# To do:
Give again, unchanged, the line that contains "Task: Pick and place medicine" together with every line that follows it until the entries end.

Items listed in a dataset
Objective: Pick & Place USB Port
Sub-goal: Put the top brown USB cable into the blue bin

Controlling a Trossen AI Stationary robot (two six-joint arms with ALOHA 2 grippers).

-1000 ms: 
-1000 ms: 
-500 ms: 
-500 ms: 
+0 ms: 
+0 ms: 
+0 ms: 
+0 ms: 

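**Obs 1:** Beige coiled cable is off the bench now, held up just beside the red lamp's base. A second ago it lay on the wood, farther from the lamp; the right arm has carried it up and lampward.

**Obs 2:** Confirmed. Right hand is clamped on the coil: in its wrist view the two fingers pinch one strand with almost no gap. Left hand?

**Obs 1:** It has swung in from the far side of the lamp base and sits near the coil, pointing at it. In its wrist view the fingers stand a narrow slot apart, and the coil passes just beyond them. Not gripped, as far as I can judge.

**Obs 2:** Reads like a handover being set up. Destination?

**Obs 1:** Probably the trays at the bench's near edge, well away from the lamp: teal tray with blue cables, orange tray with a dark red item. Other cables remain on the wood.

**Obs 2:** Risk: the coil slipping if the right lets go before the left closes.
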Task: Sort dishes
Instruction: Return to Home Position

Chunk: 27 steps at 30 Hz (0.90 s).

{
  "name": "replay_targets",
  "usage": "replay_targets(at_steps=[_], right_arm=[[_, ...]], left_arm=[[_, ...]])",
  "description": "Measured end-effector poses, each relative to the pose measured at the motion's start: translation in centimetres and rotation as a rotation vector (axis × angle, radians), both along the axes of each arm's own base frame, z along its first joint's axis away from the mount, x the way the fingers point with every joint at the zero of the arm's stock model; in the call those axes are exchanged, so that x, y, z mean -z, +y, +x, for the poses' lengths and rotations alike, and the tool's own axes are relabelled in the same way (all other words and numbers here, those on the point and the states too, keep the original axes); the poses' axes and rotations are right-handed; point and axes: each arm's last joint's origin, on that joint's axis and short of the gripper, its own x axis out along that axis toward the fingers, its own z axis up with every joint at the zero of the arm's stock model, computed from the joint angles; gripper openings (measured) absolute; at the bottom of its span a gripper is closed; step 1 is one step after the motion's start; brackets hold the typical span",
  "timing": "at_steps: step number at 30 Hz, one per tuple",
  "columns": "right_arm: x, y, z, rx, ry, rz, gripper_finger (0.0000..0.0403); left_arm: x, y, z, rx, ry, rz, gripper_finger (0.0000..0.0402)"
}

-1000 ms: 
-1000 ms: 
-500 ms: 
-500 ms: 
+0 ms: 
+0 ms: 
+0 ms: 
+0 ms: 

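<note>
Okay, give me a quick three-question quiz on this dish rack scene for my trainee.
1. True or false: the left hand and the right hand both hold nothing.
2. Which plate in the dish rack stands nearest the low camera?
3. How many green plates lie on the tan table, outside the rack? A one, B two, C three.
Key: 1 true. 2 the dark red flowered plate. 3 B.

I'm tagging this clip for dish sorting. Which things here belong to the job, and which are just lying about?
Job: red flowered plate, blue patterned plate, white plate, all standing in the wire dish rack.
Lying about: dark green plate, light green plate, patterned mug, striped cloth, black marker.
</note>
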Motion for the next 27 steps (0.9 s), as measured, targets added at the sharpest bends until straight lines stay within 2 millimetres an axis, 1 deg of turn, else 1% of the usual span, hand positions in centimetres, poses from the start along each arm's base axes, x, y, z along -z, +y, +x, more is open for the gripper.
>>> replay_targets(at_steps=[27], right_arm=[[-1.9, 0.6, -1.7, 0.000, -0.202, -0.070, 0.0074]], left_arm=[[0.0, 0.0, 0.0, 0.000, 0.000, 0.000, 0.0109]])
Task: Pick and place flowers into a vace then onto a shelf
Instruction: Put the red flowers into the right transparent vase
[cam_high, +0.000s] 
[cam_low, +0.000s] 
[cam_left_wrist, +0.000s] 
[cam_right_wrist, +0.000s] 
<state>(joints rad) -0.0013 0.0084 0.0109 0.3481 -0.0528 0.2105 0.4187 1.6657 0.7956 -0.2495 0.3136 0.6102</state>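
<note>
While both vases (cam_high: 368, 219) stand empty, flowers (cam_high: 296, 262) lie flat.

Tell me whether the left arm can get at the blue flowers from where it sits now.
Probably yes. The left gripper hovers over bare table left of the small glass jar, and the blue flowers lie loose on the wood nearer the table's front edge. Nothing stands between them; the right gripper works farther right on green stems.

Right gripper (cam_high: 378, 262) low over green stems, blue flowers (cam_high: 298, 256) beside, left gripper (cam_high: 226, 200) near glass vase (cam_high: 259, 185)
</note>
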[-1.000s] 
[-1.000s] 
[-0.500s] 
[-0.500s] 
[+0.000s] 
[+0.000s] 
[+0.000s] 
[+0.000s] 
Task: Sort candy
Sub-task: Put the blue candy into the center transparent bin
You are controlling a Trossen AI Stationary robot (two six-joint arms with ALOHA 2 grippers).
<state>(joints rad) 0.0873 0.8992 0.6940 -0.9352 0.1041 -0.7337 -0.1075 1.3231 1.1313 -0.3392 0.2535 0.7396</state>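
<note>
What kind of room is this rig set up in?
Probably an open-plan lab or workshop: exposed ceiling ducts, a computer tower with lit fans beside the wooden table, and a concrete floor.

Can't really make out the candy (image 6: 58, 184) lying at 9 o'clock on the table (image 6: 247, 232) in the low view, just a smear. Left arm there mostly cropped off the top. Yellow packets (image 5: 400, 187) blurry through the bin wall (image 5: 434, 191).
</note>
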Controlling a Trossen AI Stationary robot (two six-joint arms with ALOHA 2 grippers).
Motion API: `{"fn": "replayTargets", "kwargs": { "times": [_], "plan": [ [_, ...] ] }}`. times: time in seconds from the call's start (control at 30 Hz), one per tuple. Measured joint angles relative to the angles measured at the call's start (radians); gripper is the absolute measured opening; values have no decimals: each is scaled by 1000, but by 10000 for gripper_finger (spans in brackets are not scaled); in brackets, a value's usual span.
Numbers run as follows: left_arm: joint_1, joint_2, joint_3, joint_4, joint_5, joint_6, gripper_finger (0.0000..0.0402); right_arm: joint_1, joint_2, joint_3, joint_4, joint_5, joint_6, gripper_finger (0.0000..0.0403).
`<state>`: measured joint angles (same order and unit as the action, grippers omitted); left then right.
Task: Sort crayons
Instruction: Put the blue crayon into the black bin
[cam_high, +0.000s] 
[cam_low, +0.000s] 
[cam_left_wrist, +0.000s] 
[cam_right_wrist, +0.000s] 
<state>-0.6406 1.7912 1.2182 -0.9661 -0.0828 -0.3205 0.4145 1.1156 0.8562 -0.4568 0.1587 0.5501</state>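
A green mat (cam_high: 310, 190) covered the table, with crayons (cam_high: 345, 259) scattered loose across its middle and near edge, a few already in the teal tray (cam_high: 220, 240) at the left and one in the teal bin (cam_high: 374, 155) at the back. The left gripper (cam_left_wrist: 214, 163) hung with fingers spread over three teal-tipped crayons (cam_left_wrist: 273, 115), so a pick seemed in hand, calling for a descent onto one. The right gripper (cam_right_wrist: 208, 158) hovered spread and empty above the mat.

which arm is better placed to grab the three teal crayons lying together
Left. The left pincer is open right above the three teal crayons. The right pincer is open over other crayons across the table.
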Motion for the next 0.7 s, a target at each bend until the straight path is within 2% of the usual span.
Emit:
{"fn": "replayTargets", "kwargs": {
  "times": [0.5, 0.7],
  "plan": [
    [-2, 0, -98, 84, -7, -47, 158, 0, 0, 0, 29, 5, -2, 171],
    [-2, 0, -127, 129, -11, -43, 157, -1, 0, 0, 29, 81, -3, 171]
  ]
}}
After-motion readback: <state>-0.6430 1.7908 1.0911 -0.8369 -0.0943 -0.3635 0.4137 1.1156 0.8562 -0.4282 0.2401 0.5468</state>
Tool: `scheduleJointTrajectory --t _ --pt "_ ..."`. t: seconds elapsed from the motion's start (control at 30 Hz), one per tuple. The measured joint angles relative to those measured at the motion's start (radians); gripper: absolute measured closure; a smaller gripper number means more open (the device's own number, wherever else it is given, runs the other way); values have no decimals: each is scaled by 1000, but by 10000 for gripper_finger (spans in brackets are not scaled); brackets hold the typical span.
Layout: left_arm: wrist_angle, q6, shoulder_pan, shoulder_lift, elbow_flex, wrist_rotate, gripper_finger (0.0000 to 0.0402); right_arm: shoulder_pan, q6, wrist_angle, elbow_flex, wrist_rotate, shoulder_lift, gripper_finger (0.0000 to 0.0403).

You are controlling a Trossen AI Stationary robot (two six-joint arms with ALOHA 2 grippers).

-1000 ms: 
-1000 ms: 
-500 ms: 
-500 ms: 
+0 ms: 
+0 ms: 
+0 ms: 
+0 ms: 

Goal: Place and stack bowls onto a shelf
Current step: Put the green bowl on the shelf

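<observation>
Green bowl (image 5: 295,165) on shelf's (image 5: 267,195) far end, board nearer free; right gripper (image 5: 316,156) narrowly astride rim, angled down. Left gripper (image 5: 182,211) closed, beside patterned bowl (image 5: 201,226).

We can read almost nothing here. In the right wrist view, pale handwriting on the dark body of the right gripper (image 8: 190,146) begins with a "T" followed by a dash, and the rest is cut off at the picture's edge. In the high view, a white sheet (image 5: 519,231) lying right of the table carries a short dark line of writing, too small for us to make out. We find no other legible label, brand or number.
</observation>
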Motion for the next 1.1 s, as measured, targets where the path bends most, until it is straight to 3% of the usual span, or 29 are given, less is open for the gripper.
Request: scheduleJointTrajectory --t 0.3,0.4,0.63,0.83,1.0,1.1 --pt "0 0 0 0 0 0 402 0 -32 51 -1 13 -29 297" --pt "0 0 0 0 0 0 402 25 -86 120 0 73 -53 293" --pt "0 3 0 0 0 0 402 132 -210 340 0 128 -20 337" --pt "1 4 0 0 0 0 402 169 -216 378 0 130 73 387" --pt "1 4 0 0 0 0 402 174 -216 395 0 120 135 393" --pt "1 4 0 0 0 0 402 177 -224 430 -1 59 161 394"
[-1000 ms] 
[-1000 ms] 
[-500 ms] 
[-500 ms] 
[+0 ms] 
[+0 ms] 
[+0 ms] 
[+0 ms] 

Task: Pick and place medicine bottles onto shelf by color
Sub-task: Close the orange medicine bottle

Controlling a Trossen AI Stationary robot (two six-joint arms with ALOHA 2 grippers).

# Answer area:
Task: Pick and place medicine bottles onto shelf by color
Sub-task: Close the orange medicine bottle

Controlling a Trossen AI Stationary robot (two six-joint arms with ALOHA 2 grippers).

Nothing else belongs in the answer.